### WHAT TO WORK ON:
Retype the listing that follows, word for word.
RECORDED INFORMATION below:
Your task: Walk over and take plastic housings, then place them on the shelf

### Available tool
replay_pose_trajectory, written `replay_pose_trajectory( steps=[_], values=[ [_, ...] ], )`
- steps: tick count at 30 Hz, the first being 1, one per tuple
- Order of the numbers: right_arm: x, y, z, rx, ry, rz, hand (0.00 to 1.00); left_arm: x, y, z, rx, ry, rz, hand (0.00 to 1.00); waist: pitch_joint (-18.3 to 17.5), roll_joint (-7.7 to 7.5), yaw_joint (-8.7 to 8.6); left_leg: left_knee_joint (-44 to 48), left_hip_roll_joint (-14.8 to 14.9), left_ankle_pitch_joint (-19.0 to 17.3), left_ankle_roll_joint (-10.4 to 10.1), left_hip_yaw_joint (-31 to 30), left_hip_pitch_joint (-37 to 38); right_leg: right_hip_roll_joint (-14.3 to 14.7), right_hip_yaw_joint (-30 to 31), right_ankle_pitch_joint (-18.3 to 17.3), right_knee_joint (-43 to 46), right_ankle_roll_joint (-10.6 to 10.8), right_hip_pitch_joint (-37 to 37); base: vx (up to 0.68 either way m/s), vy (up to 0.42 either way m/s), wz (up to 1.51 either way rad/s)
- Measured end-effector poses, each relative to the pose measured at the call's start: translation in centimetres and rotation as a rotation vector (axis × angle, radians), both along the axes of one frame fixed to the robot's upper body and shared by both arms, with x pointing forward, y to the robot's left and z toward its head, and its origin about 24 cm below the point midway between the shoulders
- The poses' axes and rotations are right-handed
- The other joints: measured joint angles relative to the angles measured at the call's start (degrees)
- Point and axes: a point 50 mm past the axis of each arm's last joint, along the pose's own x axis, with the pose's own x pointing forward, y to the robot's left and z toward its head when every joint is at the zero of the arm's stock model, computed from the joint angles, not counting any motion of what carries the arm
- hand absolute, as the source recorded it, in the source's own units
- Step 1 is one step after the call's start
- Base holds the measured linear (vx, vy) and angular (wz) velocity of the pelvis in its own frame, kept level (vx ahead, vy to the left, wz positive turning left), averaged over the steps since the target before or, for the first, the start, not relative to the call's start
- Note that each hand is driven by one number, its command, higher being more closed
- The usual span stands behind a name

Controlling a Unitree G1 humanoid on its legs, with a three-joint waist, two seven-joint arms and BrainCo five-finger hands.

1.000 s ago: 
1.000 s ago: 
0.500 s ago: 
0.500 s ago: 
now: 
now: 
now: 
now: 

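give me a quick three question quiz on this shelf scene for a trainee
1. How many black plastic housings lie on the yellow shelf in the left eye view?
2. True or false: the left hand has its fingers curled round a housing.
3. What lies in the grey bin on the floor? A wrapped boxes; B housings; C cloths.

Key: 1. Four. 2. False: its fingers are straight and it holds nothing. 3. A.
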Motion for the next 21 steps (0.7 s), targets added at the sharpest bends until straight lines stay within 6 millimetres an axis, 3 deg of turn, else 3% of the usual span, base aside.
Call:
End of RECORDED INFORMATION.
### FINISHED EXERCISE:
Your task: Walk over and take plastic housings, then place them on the shelf

### Available tool
replay_pose_trajectory, written `replay_pose_trajectory( steps=[_], values=[ [_, ...] ], )`
- steps: tick count at 30 Hz, the first being 1, one per tuple
- Order of the numbers: right_arm: x, y, z, rx, ry, rz, hand (0.00 to 1.00); left_arm: x, y, z, rx, ry, rz, hand (0.00 to 1.00); waist: pitch_joint (-18.3 to 17.5), roll_joint (-7.7 to 7.5), yaw_joint (-8.7 to 8.6); left_leg: left_knee_joint (-44 to 48), left_hip_roll_joint (-14.8 to 14.9), left_ankle_pitch_joint (-19.0 to 17.3), left_ankle_roll_joint (-10.4 to 10.1), left_hip_yaw_joint (-31 to 30), left_hip_pitch_joint (-37 to 38); right_leg: right_hip_roll_joint (-14.3 to 14.7), right_hip_yaw_joint (-30 to 31), right_ankle_pitch_joint (-18.3 to 17.3), right_knee_joint (-43 to 46), right_ankle_roll_joint (-10.6 to 10.8), right_hip_pitch_joint (-37 to 37); base: vx (up to 0.68 either way m/s), vy (up to 0.42 either way m/s), wz (up to 1.51 either way rad/s)
- Measured end-effector poses, each relative to the pose measured at the call's start: translation in centimetres and rotation as a rotation vector (axis × angle, radians), both along the axes of one frame fixed to the robot's upper body and shared by both arms, with x pointing forward, y to the robot's left and z toward its head, and its origin about 24 cm below the point midway between the shoulders
- The poses' axes and rotations are right-handed
- The other joints: measured joint angles relative to the angles measured at the call's start (degrees)
- Point and axes: a point 50 mm past the axis of each arm's last joint, along the pose's own x axis, with the pose's own x pointing forward, y to the robot's left and z toward its head when every joint is at the zero of the arm's stock model, computed from the joint angles, not counting any motion of what carries the arm
- hand absolute, as the source recorded it, in the source's own units
- Step 1 is one step after the call's start
- Base holds the measured linear (vx, vy) and angular (wz) velocity of the pelvis in its own frame, kept level (vx ahead, vy to the left, wz positive turning left), averaged over the steps since the target before or, for the first, the start, not relative to the call's start
- Note that each hand is driven by one number, its command, higher being more closed
- The usual span stands behind a name

Controlling a Unitree G1 humanoid on its legs, with a three-joint waist, two seven-joint arms and BrainCo five-finger hands.

1.000 s ago: 
1.000 s ago: 
0.500 s ago: 
0.500 s ago: 
now: 
now: 
now: 
now: 

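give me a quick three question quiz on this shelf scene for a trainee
1. How many black plastic housings lie on the yellow shelf in the left eye view?
2. True or false: the left hand has its fingers curled round a housing.
3. What lies in the grey bin on the floor? A wrapped boxes; B housings; C cloths.

Key: 1. Four. 2. False: its fingers are straight and it holds nothing. 3. A.
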Motion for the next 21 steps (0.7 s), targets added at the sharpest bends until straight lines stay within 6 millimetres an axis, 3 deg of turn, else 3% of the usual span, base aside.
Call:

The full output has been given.